ACTIVITY:
Everything in the listing should be copied exactly, save for the pictures.

┏━━

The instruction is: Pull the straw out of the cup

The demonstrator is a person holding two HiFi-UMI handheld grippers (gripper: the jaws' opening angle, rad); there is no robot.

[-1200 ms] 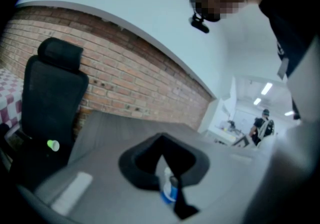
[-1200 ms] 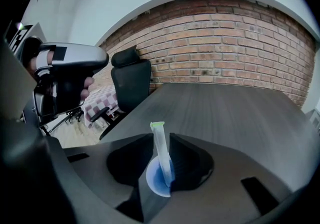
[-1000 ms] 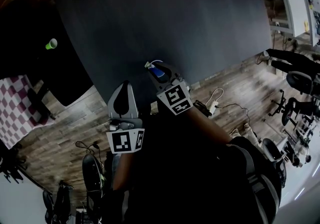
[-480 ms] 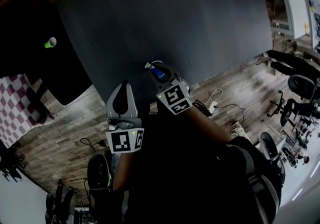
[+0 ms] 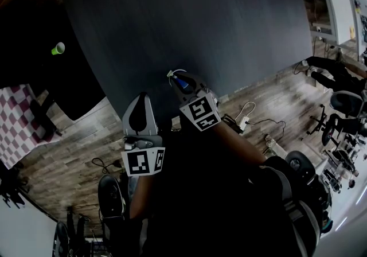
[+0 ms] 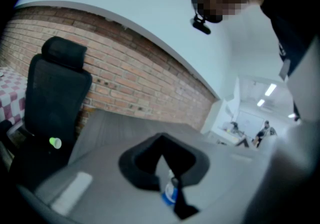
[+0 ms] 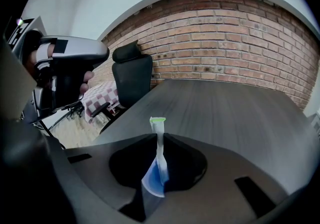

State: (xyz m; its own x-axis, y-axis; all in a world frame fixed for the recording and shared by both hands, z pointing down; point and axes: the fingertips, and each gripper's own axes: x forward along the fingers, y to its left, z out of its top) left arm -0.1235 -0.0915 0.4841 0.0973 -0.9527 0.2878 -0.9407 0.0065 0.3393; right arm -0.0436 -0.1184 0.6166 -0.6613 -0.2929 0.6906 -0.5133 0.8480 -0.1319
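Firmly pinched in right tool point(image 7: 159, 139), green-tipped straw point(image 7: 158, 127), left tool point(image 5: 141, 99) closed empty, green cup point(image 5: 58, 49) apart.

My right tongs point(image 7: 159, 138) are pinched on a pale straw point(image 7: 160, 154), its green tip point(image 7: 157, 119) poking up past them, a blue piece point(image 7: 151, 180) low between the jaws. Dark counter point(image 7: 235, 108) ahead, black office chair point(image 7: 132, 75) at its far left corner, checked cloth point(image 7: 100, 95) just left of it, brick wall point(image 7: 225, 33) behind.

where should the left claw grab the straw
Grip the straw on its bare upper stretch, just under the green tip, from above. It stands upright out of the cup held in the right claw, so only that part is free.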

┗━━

REPLY TO THE TASK:
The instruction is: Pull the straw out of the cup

The demonstrator is a person holding two HiFi-UMI handheld grippers (gripper: the jaws' opening angle, rad); there is no robot.

[-1200 ms] 
[-1200 ms] 
[-1000 ms] 
[-480 ms] 
[+0 ms] 
[+0 ms] 
[+0 ms] 

State: (xyz m; its own x-axis, y-axis; all in a world frame fixed for the recording and shared by both hands, z pointing down; point and axes: the fingertips, and each gripper's own axes: x forward along the fingers, y to its left, z out of its top) left arm -0.1235 -0.0915 0.4841 0.0973 -0.9527 0.2878 -0.9407 0.0065 0.3393; right arm -0.0436 -0.1184 0.6166 -0.6613 -0.2929 0.6906 -0.5133 0.8480 -0.1319
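Firmly pinched in right tool point(image 7: 159, 139), green-tipped straw point(image 7: 158, 127), left tool point(image 5: 141, 99) closed empty, green cup point(image 5: 58, 49) apart.

My right tongs point(image 7: 159, 138) are pinched on a pale straw point(image 7: 160, 154), its green tip point(image 7: 157, 119) poking up past them, a blue piece point(image 7: 151, 180) low between the jaws. Dark counter point(image 7: 235, 108) ahead, black office chair point(image 7: 132, 75) at its far left corner, checked cloth point(image 7: 100, 95) just left of it, brick wall point(image 7: 225, 33) behind.

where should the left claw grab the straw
Grip the straw on its bare upper stretch, just under the green tip, from above. It stands upright out of the cup held in the right claw, so only that part is free.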

The exercise requires no further output.